実は「少人数でできるように改善しない」と同じこと
今、各社は業績不振の原因として「人が集まらない」ことを理由に掲げていますが、これは「少人数でできるように改善をしない企業」と公言しているのと同じです。
アナログからデジタル、パソコンからスマホ、ハイブリッド車からEV車と急速に世の中が変化する中、どの業界でも職場改善を怠る企業に対して、働き手の目は冷ややかです。職場環境改善に手を付けず、個人の力に依存したままの小売りチェーンに、応募者が少ないのは、ムリもないと言えます。
特に最近、パート・アルバイトの方が最も懸念していることの一つが、仕事に慣れてくると 「この曜日も出勤してほしい」と 店長から契約内容と異なる要請がきて 断り切れず、自らの時間が削られてしまうことです。
仕事内容が曖昧で、なし崩し的に仕事量が増えていきそうな職場は、入った瞬間に分かるものです。今は、自宅に居ながらインターネットを通じ、自分の好きな時間だけ働ける仕事はいくらでもあるわけで 契約内容を変えようとする企業に、長く働いてくれる人は、これからは来なくなると言えます。
これまで モーレツ型で出世してきた人事部長から見れば「なんと、ぜいたくな悩み……」と思われることでしょうが、企業側が求めることと、働き手の意識に大きなギャップがあることを認識し、早急に手を打つ必要があると断言します。
欠員を補充では人時生産性が下がってしまう
そもそも、チェーン経営は、商品、財務、販促といった共通業務を本部に集中させ、店舗は売上げを上げていくことを目的に効率化をしてきました。
しかし、少子高齢化、人口減少の深刻化が進む中、売上げに期待するのはリスクが高いことから、全ての店と部署で、人時生産性を高めることが必須となってきています。
採用難の時の単価上昇を考えれば、一人欠員が出たから、一人補充するという従来のやり方では、人時生産性はマイナスとなるので、各部を巻き込んだ改善策を講じていかねばなりません。
そうした中で、時間の経過とともに、これから進むべき方向は選択肢が限られてくるのは確かなことです。

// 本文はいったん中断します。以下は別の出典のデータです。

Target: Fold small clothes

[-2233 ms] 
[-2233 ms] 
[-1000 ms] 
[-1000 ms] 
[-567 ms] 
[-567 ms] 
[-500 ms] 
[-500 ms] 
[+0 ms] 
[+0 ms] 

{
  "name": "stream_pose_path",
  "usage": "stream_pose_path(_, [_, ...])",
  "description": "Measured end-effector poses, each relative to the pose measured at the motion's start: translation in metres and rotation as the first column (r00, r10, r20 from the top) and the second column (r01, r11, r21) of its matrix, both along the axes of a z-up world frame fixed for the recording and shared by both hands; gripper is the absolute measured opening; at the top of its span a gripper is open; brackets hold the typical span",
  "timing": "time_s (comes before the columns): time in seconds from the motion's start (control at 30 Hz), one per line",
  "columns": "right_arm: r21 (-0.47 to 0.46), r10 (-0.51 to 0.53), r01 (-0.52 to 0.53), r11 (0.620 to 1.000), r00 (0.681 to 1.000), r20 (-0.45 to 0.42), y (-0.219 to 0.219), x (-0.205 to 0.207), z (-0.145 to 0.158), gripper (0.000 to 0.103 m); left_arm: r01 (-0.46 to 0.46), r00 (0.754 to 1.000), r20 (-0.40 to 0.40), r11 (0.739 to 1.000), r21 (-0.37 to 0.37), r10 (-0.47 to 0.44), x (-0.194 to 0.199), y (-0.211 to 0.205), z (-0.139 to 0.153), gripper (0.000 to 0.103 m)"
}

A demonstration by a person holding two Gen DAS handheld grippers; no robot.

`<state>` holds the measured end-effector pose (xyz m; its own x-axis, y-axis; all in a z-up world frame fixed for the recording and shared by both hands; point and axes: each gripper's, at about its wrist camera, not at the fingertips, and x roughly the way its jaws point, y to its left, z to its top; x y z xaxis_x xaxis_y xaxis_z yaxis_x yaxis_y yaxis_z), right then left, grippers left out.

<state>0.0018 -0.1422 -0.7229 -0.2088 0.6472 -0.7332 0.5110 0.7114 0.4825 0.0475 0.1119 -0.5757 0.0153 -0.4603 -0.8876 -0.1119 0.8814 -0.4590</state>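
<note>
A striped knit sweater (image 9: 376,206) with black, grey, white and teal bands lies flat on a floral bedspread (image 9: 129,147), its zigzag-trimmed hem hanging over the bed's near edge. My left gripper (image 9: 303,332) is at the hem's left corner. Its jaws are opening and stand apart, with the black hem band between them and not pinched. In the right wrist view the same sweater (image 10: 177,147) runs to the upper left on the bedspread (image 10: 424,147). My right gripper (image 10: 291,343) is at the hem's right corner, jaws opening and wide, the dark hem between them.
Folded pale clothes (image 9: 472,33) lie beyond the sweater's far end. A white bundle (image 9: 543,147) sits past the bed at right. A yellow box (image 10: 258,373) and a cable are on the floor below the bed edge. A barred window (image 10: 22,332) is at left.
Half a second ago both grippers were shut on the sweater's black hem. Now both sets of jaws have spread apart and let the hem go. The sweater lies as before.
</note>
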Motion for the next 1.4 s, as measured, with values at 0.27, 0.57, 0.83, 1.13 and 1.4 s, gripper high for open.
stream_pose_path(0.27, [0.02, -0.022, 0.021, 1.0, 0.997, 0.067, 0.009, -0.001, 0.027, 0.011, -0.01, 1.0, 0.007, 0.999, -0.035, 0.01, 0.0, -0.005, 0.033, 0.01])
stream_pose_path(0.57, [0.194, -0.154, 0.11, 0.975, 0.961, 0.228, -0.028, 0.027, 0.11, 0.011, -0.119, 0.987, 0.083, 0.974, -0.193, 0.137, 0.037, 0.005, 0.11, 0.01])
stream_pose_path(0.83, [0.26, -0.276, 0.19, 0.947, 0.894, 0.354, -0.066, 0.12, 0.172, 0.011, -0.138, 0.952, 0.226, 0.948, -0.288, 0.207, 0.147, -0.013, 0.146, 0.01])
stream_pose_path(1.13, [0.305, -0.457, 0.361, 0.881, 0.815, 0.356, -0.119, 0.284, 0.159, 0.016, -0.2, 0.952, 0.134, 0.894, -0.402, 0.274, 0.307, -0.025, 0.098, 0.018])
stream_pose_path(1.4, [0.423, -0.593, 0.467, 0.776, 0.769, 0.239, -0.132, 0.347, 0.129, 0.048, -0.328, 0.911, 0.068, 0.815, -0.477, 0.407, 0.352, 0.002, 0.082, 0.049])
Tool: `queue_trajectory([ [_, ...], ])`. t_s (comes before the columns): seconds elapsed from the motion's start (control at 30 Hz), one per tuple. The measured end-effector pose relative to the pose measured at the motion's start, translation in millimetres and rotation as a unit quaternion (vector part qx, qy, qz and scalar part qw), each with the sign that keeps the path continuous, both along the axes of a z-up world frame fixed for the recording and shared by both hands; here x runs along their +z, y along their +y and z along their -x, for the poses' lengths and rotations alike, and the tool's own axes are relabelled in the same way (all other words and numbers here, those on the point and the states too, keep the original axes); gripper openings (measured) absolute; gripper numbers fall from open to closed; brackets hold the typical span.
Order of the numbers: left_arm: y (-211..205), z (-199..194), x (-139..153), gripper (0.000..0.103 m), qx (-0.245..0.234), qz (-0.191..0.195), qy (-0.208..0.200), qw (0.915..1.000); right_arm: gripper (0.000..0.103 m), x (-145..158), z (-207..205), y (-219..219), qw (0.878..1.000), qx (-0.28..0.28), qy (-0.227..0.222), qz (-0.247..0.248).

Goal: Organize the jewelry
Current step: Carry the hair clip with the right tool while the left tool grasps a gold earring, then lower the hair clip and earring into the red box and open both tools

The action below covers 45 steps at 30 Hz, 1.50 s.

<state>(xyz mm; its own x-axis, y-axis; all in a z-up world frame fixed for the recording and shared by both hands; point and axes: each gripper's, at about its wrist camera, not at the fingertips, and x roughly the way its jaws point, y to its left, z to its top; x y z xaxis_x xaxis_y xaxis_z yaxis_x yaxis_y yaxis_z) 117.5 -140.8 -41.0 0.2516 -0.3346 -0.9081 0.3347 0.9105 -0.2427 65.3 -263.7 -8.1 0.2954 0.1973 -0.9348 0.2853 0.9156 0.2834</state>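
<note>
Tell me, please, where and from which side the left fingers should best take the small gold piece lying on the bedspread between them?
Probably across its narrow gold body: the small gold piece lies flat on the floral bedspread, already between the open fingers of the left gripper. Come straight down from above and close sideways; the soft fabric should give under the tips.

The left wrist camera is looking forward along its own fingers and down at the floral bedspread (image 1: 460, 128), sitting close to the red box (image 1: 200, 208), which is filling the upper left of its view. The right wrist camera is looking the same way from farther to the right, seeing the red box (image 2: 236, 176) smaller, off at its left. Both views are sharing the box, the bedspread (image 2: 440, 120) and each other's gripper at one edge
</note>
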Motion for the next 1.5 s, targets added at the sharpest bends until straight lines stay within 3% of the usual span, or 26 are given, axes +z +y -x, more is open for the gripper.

このまま人が集まらないことを不振要因に掲げ続け、手をこまねいているのではなく、プラスに転換するための好機と捉えることが重要です。
詳細はセミナーでもお伝えしていますが、これを切り抜けるには、作業人時がどこで不足しているかを正しく把握できるようにするのはもちろん、それと同時に、簡素化、平準化といった少ない人時で回す仕組みについて、業務改革を推進するプロジェクトや組織を早期に立ち上げることが重要になります。